Of the Washington class, Ted Cruz has shown time and time again his conservative bona fides, and has proven his conviction to fight for the American people and constitutional principles with furious gusto -- and despite the media’s efforts to marginalize him, he remains relevant. (I personally hope he remains so, as he has, in my opinion, proven himself to be the best of the field at this point.) Marco Rubio likewise has broad appeal for his charisma and conservative pedigree, though garnering energetic support among the base will be difficult given his past embrace of negotiations toward amnesty in 2013.  But that is nothing compared to the difficulty (an impossible task, really) Jeb Bush will have in earning the support of the conservative base for his open support of amnesty and Common Core. 

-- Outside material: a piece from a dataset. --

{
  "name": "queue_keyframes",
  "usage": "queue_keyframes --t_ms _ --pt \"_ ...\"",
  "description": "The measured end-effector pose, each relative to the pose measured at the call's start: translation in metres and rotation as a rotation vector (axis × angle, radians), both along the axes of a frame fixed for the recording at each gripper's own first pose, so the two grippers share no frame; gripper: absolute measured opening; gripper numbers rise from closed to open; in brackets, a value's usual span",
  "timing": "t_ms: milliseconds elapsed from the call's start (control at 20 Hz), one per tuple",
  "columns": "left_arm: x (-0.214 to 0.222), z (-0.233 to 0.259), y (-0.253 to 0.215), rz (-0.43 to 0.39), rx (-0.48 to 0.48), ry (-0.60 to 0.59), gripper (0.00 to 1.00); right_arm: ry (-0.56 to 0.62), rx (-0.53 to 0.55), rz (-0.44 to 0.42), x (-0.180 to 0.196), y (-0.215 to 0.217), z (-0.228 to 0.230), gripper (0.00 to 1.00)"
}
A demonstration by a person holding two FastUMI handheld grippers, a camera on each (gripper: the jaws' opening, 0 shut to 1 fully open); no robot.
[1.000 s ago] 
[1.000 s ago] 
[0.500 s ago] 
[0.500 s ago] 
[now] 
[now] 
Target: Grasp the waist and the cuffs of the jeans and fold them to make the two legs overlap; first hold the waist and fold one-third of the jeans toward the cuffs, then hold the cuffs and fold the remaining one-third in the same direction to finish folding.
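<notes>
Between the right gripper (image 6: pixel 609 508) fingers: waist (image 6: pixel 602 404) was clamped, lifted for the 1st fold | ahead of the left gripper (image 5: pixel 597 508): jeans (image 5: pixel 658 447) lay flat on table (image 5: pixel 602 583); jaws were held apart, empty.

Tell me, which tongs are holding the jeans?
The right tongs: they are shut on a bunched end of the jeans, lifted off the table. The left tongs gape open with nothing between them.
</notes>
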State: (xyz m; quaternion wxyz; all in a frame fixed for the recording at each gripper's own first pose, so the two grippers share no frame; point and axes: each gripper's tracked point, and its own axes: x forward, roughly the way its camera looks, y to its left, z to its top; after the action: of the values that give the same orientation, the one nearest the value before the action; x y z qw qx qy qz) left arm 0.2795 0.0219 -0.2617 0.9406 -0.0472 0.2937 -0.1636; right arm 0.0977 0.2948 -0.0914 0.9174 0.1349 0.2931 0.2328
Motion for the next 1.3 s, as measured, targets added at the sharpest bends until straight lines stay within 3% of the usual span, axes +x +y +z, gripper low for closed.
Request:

Despite being the mainstream media favorites for the Republican ticket, Bush, Kasich, Christie, and the other Republican establishment heavies (read: moderates) are fading into obscurity in early polling.  Karl Rove, who orchestrated McCain ’08 and Romney ’12, is undoubtedly flummoxed.

So forget the preconceived notions you may have had over the years about the measures of viability for a Republican candidate.   The mainstream pundits will insist that appeal as a centrist or a moderate is a prerequisite for viability, but to believe in that nonsense requires a misunderstanding of the cultural and ideological divisions that have become more prominent these last seven years.

Which candidate can convincingly capture and disseminate the ideas of individual liberty and limited federal authority, returning power to the States and the People?   These are the core principles of classical liberalism, conservatism, federalism, libertarianism, and ultimately, the core principles of America. 

Whoever can do that will win the Republican ticket, and with it, a great chance at restoring those very principles in national governance.